Forte d'un jugement fraîchement rendu par la Cour fédérale qui a conclu qu'il y avait eu de la fraude lors des dernières élections, l'opposition s'est en pris au gouvernement Harper vendredi.

Jeudi, la Cour a conclu que les élections de 2011 avaient été entachées, en raison d'appels frauduleux faits à des citoyens, leur indiquant faussement que leur bureau de vote avait été déplacé, souvent très loin de chez eux. La manoeuvre en aurait découragé plus d'un d'aller voter.

Il s'agissait d'un « effort orchestré visant à supprimer des votes durant la campagne électorale de 2011 », note le juge Richard Wosley de la Cour fédérale.

Et il apparaît que ces appels auraient visé des électeurs qui avaient auparavant exprimé une préférence pour un parti d'opposition, note-t-il.

Et même si le jugement exonère le Parti conservateur et ses candidats, il a toutefois été tranché que la source la plus probable de l'information utilisée pour faire les appels frauduleux est la banque de données du Parti conservateur.

La Cour fédérale n'a toutefois pas annulé le résultat du scrutin dans les six comtés visés, comme lui avait demandé le Conseil des Canadiens qui avait entrepris le recours en justice.

Mais pour le Nouveau Parti démocratique (NPD) le plus important dans cette affaire est la conclusion de fraude électorale.

« J'espère que les Canadiens vont se rendre compte que Stephen Harper ne respecte pas la plus importante partie de nos institutions démocratiques, le droit de voter et de choisir son gouvernement », a déclaré le chef Thomas Mulcair en point de presse à Trois-Rivières.

Quant au député néo-démocrate Craig Scott, il ne croit pas qu'une personne externe au Parti ait eu accès à ces données.

« C'est bien évident que quelque part en haut, dedans le Parti conservateur, quelqu'un ou quelques-uns ont été responsables, c'est bien évident. Quelqu'un qui avait l'accès, mais qui, c'est une autre question », a-t-il déclaré.

Il croit que le Parti s'est déjà trouvé un bouc émissaire en la personne de Michael Sona - qui travaillait lors de la campagne électorale pour un candidat conservateur - et va chercher à lui faire porter tout le blâme.

Le chef libéral Justin Trudeau s'est pour sa part dit très préoccupé des conclusions du jugement.

« Le fait qu'il y avait une approche systématique à faire cela est extrêmement, extrêmement inquiétant », a-t-il déclaré à Halifax. « Le fait que c'était lié à la banque de données des conservateurs est aussi très préoccupant ».

À Ottawa, le ministre d'État aux Transports, Steven Fletcher, a qualifié la poursuite de « frivole ».

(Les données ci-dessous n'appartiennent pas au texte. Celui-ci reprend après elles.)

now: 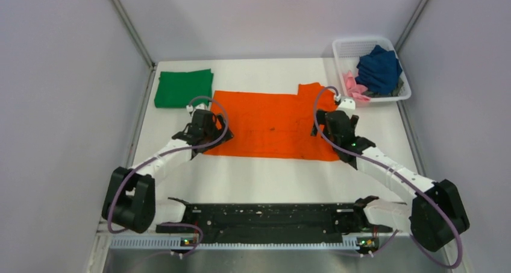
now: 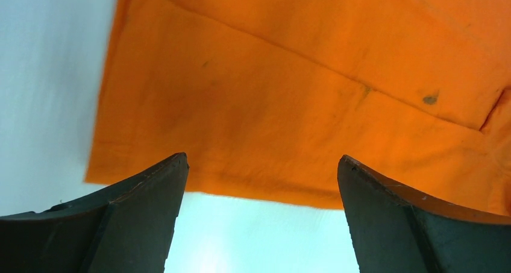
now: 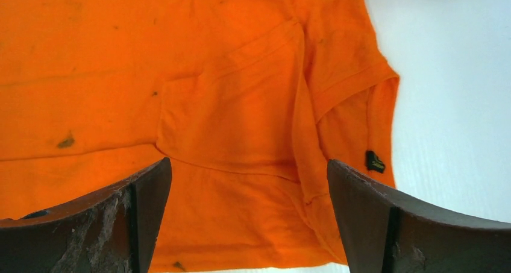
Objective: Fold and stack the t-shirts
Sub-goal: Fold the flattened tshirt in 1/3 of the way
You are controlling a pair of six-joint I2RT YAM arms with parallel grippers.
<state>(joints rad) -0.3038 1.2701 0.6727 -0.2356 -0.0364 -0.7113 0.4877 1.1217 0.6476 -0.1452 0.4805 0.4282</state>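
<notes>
An orange t-shirt (image 1: 274,125) lies spread flat in the middle of the table, one sleeve sticking out at its far right. A dark green t-shirt (image 1: 184,87) lies folded at the far left. A navy blue t-shirt (image 1: 378,68) and a pink one (image 1: 354,86) lie crumpled in the white basket (image 1: 344,47). My left gripper (image 1: 211,123) is open over the orange shirt's (image 2: 289,86) near left corner, jaws wide apart. My right gripper (image 1: 328,123) is open over the orange shirt's (image 3: 229,110) near right part, beside the folded sleeve, holding nothing.
The white mesh basket stands at the far right corner of the table. Grey walls close in on both sides. A black rail (image 1: 265,216) runs along the near edge between the arm bases.
</notes>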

« Le Parti conservateur n'a rien fait de mal », a-t-il indiqué à sa sortie des Communes.

Quant à la conclusion du jugement sur la base de données des conservateurs, il l'a simplement rejetée.

« Ces données sont disponibles un peu partout ».

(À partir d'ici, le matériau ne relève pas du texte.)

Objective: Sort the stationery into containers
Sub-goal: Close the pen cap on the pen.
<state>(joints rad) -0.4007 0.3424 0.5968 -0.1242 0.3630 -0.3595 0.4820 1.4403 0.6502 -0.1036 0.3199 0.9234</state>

Le ministre des Ressources naturelles, Joe Oliver, a refusé de commenter le jugement, tout comme le ministre de l'Industrie, Christian Paradis.

Les conservateurs ont publié un communiqué jeudi notant que le juge de la Cour fédérale n'a pas conclu à des gestes illicites de la part du Parti, de ses candidats et de leurs équipes.

Ils ont aussi dénigré l'organisme qui a remis en question les élections.

« La révision judiciaire des élections entreprises par le Conseil des Canadiens était une tentative évidente de renverser les résultats du scrutin uniquement parce que ce groupe d'activistes ne les aimaient pas », est-il écrit.

Le groupe envisage néanmoins d'en appeler du jugement auprès de la Cour suprême du Canada.

« Soit les dirigeants seniors du Parti conservateur ont été directement impliqués dans un schéma de fraude électorale, soit qu'ils ont été incroyablement négligents en sécurisant l'accès à leur banque de données d'électeurs. Illégal ou incompétent », a déclaré par communiqué Gary Neill, le directeur général du Conseil.

Les partis d'opposition, tout comme le Conseil des Canadiens, ont demandé au gouvernement de révéler qui avait accès à cette base de données.

Les six comtés visés dans la demande d'annulation des résultats d'élection sont situés en Colombie-Britannique, au Yukon, en Saskatchewan, au Manitoba et en Ontario.

Le NPD accuse de plus le gouvernement de continuer à bloquer les tentatives de réforme de la loi électorale du Canada de façon à donner plus de pouvoirs au directeur général des élections.

Élections Canada est d'ailleurs également en train d'enquêter sur cette affaire.

Ce qui fait dire au Bloc québécois que la fin de cette saga n'a pas encore été écrite.

« Je ne pense pas que l'histoire est close suite à ce jugement-là. On ne peut pas dire que le gouvernement est blanchi de ça », a conclu le député bloquiste André Bellavance.